How Countries Earn AAA Rating: Part 1 of 5

How Countries Earn Triple A Rating: Part 1

Sovereign Rating is a crucial measure of a country’s financial, political, and economic health. A country’s Credit Rating impacts its domestic and international financial development and serves as a focal point for financial monitoring. Credit Rating Agencies provide important information to investors for their decision-making process, and a favorable rating can improve a country’s international financial integration.

However, only a few countries are part of the AAA club in the world of credit rating. Switzerland is one of those countries, having climbed to this height due to various factors. Its AAA Rating is supported by its large net creditor position, high and persistent current account surpluses, and the global reserve currency status of the Swiss franc.

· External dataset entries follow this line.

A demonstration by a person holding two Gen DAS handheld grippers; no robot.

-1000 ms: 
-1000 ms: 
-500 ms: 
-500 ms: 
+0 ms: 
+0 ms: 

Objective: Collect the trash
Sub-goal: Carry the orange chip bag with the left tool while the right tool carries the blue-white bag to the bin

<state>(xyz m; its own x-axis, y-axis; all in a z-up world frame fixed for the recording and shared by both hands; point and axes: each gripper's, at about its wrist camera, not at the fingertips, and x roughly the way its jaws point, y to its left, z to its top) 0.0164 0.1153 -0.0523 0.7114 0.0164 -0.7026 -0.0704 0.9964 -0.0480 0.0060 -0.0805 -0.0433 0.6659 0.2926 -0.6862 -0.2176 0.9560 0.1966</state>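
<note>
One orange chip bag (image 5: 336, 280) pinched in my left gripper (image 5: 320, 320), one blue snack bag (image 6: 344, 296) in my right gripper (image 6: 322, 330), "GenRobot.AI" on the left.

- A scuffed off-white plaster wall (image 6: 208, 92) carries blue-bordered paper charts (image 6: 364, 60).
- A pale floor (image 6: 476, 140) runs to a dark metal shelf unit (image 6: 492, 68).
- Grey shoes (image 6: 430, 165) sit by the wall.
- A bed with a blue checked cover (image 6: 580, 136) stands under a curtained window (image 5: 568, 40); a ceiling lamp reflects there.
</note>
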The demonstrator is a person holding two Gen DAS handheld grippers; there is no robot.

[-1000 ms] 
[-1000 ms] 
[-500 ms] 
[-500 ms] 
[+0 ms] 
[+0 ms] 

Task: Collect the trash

Switzerland’s general government fiscal deficit narrowed substantially in 2021, helped by strong revenue generation, underspending on Covid-19 measures, and extraordinary SNB profit distribution. The country’s prudent fiscal policymaking and strong revenue performance during the pandemic led to a small increase in debt, but a further debt reduction is expected. The debt-GDP ratio is expected to return to pre-pandemic levels in 2023, and Switzerland’s strict fiscal rules call for a further CHF25 billion-CHF30 billion (3.2%-3.8% of GDP) debt reduction over the next five years, corresponding to all extraordinary expenditure during the pandemic (minus extraordinary revenue).

In addition to its fiscal discipline, Switzerland’s economic resilience to shocks, relatively low inflation, and strong banking sector have further strengthened its credit rating. However, as AAA is the highest level on a rating scale, the only rating action that can occur in the future is a downgrade. Rating Agencies warned that a sharp correction in the Swiss residential real estate market or large losses on banks’ trading and lending portfolios could lead to a negative rating action or downgrade, resulting in significant spill-overs to Switzerland’s public finances and economic performance given the large size of the banking sector.

(Please note that the Credit Rating view expressed in this write-up was only adapted and not that of DataPro.)